- **Problem details**: Below are some records; find each line that carries the word "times" and copy it.

- **Provided data**:

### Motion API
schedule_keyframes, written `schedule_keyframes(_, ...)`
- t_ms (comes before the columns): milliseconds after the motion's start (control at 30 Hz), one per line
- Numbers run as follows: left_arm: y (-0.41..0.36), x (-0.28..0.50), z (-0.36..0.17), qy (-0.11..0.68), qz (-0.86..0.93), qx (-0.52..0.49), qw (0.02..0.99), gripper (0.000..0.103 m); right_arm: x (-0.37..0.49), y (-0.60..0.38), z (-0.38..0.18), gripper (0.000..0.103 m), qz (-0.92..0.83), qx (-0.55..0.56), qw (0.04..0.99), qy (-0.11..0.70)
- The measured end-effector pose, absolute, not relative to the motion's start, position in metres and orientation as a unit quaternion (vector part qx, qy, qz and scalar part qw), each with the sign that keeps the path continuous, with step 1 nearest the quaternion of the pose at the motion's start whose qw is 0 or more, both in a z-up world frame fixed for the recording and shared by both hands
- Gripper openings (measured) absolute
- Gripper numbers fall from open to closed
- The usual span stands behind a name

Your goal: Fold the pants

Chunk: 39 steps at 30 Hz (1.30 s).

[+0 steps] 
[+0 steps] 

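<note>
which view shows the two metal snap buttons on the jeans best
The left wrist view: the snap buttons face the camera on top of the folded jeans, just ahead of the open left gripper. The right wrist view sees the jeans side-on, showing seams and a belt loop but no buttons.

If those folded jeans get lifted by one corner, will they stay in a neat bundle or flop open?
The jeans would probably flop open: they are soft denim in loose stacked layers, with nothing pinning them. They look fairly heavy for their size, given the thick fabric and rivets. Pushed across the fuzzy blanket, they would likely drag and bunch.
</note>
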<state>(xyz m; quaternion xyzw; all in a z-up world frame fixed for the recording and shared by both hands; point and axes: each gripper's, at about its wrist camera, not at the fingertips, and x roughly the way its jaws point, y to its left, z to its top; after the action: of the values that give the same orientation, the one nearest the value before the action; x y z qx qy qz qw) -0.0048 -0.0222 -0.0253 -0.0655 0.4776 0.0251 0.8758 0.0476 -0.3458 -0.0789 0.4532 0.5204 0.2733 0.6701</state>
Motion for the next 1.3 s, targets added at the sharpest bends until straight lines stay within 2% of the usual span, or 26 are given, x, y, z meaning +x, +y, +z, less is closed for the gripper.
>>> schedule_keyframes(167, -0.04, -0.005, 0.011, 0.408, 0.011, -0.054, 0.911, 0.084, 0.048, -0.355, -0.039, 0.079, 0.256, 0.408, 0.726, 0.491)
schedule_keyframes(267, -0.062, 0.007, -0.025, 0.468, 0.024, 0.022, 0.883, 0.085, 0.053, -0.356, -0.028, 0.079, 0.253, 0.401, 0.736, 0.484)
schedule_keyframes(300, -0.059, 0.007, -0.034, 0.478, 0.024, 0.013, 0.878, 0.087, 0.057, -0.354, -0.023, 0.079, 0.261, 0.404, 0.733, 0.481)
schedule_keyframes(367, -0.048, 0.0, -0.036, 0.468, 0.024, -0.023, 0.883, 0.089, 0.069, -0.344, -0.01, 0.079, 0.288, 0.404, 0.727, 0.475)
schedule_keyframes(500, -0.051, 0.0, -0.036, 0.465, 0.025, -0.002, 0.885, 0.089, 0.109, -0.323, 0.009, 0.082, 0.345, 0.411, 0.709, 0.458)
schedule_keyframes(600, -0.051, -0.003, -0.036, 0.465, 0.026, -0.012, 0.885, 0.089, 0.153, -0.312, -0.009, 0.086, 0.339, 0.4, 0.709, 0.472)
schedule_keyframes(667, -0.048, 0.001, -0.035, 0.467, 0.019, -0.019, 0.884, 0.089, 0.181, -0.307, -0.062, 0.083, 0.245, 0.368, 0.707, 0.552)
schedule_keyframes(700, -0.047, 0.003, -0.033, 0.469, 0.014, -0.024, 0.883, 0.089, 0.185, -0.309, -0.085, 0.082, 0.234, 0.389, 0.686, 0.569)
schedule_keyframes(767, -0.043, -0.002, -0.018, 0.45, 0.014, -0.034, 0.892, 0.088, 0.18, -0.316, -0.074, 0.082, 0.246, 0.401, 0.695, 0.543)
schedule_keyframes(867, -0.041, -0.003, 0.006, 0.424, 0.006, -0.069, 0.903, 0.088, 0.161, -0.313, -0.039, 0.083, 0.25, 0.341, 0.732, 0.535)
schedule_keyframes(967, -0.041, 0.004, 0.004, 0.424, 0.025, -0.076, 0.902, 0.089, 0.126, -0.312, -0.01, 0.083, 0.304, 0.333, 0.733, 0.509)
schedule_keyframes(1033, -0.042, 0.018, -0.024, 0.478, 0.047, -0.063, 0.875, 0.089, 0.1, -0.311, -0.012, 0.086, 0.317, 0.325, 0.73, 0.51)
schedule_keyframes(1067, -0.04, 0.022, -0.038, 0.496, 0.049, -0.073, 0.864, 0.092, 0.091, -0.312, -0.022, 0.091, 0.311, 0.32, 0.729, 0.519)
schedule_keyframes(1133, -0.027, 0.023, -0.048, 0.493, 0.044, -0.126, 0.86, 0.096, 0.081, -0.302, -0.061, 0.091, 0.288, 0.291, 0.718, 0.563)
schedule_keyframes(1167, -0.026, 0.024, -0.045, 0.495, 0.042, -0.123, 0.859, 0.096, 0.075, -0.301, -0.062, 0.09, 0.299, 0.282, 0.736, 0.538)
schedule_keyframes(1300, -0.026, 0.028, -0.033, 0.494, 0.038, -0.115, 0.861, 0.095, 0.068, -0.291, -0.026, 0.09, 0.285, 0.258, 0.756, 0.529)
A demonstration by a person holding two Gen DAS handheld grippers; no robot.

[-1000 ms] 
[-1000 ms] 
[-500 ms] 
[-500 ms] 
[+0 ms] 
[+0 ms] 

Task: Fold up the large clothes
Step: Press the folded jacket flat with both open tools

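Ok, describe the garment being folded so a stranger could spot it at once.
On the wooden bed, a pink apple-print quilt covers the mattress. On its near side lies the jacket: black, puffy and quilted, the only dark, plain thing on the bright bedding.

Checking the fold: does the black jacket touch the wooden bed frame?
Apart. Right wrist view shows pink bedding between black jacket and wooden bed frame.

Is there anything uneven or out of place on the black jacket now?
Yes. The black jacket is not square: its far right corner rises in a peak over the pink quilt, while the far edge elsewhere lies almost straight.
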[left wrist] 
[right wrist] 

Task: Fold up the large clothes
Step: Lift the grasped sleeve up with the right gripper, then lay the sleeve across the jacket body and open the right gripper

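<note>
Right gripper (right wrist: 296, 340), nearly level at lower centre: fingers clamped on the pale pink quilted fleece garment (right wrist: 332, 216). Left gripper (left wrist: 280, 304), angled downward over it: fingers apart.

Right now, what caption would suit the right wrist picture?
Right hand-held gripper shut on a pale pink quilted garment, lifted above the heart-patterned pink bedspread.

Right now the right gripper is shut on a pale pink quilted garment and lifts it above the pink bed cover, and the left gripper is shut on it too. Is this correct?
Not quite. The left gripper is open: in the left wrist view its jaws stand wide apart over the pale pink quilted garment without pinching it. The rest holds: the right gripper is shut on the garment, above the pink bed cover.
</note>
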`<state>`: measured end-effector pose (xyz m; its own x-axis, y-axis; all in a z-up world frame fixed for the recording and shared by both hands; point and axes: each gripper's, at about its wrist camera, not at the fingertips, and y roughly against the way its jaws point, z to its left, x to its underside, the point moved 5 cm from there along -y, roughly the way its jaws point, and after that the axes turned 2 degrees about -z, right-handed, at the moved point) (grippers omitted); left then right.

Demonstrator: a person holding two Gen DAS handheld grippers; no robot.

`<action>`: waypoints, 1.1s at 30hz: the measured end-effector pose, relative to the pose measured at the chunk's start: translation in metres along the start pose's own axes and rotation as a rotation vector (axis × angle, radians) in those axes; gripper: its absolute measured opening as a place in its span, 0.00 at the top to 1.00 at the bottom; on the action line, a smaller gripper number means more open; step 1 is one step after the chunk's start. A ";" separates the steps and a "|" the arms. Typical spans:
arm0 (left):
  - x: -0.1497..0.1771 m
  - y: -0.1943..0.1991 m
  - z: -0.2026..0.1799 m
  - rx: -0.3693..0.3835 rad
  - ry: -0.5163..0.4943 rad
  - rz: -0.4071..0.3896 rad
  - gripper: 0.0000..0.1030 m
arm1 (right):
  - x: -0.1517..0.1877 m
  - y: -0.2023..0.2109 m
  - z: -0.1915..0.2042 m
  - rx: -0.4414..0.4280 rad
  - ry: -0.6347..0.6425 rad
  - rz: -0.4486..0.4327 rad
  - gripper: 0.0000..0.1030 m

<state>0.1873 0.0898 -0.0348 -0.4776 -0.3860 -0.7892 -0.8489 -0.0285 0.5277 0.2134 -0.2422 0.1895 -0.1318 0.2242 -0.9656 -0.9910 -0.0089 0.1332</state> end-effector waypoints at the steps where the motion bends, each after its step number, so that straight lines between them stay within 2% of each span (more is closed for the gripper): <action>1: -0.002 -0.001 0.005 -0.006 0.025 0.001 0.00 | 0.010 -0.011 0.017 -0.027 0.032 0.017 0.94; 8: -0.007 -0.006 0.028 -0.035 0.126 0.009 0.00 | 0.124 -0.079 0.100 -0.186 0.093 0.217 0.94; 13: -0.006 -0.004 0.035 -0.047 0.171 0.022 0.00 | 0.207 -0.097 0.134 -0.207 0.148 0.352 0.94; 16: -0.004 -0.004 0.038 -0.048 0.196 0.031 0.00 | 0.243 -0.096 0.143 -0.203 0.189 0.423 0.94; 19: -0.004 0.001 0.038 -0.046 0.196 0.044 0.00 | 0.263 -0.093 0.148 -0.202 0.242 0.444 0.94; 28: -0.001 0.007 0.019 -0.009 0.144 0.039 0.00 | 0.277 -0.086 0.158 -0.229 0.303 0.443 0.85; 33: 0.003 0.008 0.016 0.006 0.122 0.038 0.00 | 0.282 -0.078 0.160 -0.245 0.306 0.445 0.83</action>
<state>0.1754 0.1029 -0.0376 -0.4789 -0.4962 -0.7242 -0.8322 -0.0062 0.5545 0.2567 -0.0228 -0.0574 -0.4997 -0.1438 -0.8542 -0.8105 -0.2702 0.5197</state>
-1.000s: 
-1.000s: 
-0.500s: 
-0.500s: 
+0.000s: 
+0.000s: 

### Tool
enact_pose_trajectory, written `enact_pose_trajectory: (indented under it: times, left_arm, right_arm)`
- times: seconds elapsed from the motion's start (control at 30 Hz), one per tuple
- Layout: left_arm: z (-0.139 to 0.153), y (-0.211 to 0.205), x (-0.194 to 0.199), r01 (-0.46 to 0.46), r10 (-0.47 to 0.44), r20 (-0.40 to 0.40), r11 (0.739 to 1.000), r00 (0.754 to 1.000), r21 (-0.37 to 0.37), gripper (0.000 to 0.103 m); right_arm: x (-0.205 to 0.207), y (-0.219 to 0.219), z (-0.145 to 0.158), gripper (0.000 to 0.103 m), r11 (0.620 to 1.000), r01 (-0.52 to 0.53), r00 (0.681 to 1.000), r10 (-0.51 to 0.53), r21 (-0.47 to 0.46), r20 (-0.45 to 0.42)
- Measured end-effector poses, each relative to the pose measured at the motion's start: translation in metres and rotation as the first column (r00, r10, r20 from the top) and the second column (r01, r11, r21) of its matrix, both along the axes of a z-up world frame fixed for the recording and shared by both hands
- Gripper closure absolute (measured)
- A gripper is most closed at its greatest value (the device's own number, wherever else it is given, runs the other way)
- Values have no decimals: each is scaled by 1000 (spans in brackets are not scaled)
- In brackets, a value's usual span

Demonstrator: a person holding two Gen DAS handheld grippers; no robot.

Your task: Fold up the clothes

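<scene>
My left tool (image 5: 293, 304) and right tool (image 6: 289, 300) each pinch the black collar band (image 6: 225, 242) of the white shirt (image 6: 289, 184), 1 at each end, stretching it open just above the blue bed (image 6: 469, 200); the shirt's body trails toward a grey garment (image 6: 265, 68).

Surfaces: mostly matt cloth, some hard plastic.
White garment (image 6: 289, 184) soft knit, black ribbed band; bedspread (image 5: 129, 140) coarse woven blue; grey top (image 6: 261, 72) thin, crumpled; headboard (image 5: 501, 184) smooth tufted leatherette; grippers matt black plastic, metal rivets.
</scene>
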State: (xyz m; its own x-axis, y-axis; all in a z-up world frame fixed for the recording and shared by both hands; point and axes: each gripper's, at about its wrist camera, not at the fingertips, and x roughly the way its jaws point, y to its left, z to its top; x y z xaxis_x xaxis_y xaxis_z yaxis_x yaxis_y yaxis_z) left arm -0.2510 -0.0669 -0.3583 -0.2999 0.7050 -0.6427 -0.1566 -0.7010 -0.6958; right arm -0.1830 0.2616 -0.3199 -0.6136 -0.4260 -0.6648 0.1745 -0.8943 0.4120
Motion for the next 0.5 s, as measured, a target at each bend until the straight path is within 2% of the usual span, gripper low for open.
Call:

- **Finished task**:
enact_pose_trajectory, written `enact_pose_trajectory: (indented under it: times, left_arm, right_arm)`
- times: seconds elapsed from the motion's start (control at 30 Hz), one per tuple

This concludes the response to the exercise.